Conferência Magna – 51º CBAC

 

ARTIFICIAL INTELLIGENCE IN THE PRE-ANALYTICAL PHASE

Mario Plebani
Department of Medicine-DIMED, University of Padova-Italy

Despite decades of evidence highlighting its inherent vulnerability, the pre-analytical phase remains the Achilles’ heel of laboratory medicine, even though it represents the foundational component of the total testing process (TTP), encompassing all procedures that occur prior to sample analysis. In fact, in the preanalytical phase of laboratory testing, several critical processes ensure the integrity and accuracy of a patient’s results.

The pre-analytical phase is critical, as 60–70% of laboratory errors originate in this step. It determines sample quality and represents the most vulnerable, human-dependent phase, involving multiple actors (e.g., nurses, clinicians, transport personnel, and wards). Consequently, it is a primary target for harmonization and quality indicators, with a direct impact on diagnosis, therapy, patient outcomes, and value-based laboratory medicine (VBLM). To address these challenges, substantial efforts are underway to strengthen the pre-analytical phase through the adoption of advanced technologies, including automation, artificial intelligence (AI), and robotics. These innovations enable improvements in critical processes such as automated sample labeling and vein detection, thereby enhancing accuracy, efficiency, and patient safety. AI tools have been developed and validated for improving: a) appropriateness of test request, b) specimen handling, c) identification of wrong blood in tubes, d) clot detection.

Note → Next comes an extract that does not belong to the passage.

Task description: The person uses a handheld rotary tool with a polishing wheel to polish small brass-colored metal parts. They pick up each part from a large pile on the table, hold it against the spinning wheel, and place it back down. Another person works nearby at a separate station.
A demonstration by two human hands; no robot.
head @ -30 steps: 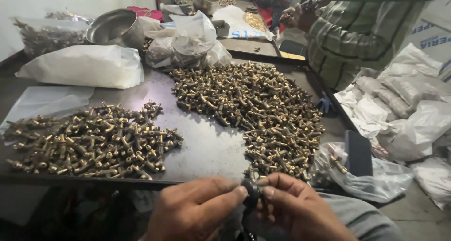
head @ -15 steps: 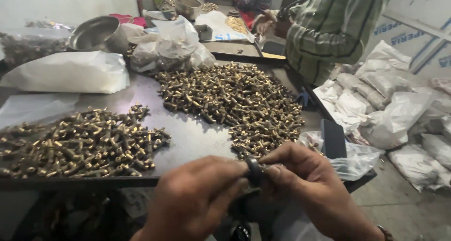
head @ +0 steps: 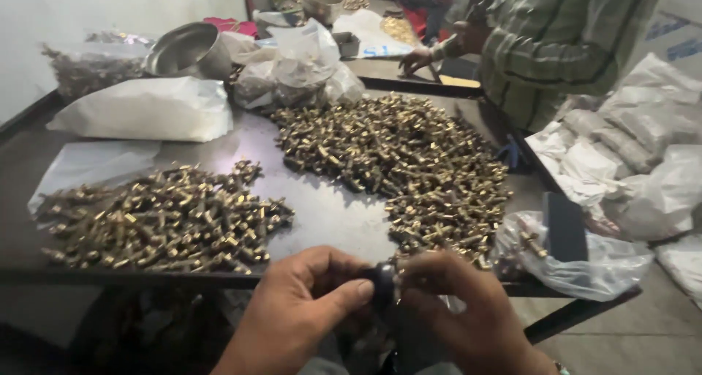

In addition, AI should allow laboratory professionals to improve sample dilution management and serum quality assessment.

However, a translational gap persists in currently developed AI tools, which are often characterized by single-center or simulated study designs, retrospective validation, and heterogeneous levels of explainability and integration into clinical workflows. The recently published European Federation of Clinical Chemistry and Laboratory Medicine (EFLM) checklist provides a rigorous, standardized, and transparent framework for the development and validation of AI/ML models in clinical laboratories and should be adopted to support their safe and effective implementation in routine clinical practice.